Copy out the data below. Keep every word as it is.
Given data section start
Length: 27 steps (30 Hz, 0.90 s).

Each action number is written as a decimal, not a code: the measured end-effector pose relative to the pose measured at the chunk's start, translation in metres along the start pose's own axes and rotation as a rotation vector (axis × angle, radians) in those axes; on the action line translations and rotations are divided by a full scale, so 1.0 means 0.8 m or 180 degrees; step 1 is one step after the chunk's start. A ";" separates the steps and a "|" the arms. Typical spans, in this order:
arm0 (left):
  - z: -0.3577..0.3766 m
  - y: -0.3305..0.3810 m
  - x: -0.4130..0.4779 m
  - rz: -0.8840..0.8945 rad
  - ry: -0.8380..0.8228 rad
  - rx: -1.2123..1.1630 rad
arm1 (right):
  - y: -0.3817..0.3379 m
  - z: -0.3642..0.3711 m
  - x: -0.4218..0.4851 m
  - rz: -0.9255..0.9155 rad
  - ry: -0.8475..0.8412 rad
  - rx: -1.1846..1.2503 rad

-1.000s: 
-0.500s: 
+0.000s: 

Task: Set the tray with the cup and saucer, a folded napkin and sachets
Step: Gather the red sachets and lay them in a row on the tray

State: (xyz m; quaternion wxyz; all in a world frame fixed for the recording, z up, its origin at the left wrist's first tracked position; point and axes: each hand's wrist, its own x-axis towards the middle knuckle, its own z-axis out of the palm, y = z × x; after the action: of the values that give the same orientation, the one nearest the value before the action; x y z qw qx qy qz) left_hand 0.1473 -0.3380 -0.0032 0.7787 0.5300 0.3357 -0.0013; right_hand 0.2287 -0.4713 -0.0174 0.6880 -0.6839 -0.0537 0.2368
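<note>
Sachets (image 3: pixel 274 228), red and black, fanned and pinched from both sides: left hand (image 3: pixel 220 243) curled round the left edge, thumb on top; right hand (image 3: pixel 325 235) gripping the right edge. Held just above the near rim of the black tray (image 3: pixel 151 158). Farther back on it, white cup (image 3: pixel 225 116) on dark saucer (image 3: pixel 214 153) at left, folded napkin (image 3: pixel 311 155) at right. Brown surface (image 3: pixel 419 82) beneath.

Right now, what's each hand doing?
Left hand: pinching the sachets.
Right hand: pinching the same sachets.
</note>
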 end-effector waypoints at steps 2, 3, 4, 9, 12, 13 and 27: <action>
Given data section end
§ **Reply to the exercise**
Length: 27 steps (30 Hz, 0.90 s).

Each action number is written as a decimal, not a code: the measured end-effector pose relative to the pose measured at the chunk's start, translation in metres along the start pose's own axes and rotation as a rotation vector (axis × angle, radians) in those axes; on the action line translations and rotations are divided by a full scale, so 1.0 means 0.8 m or 180 degrees; step 1 is one step after the chunk's start. A ";" separates the steps and a "|" the arms. Typical spans, in this order:
arm0 (left):
  - z: -0.3577..0.3766 m
  - y: -0.3305..0.3810 m
  - x: -0.4130..0.4779 m
  - rz: -0.8840..0.8945 rad
  - ry: -0.8380..0.8228 rad
  - rx: -1.2123..1.1630 rad
arm1 (right):
  - y: -0.3817..0.3379 m
  - z: -0.3642..0.3711 m
  - x: -0.4218..0.4851 m
  - rz: -0.9255..0.9155 rad
  - ry: -0.8475..0.8412 rad
  - rx: -1.1846..1.2503 rad

-1.000s: 
-0.500s: 
+0.000s: 

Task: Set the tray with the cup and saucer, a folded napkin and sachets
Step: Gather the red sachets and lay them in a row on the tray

State: (xyz m; quaternion wxyz; all in a world frame fixed for the recording, z up, its origin at the left wrist's first tracked position; point and axes: each hand's wrist, its own x-axis towards the middle knuckle, its own z-axis out of the palm, y = z × x; after the action: of the values that give the same orientation, the one nearest the value before the action; x y z qw qx qy qz) left_hand 0.1473 -0.3380 -0.0032 0.7787 0.5300 0.3357 -0.0013; right_hand 0.2287 -0.4713 -0.0174 0.6880 -0.6839 -0.0537 0.2368
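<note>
Sachets (image 3: pixel 274 228), red and black, fanned and pinched from both sides: left hand (image 3: pixel 220 243) curled round the left edge, thumb on top; right hand (image 3: pixel 325 235) gripping the right edge. Held just above the near rim of the black tray (image 3: pixel 151 158). Farther back on it, white cup (image 3: pixel 225 116) on dark saucer (image 3: pixel 214 153) at left, folded napkin (image 3: pixel 311 155) at right. Brown surface (image 3: pixel 419 82) beneath.

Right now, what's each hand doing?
Left hand: pinching the sachets.
Right hand: pinching the same sachets.
</note>
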 end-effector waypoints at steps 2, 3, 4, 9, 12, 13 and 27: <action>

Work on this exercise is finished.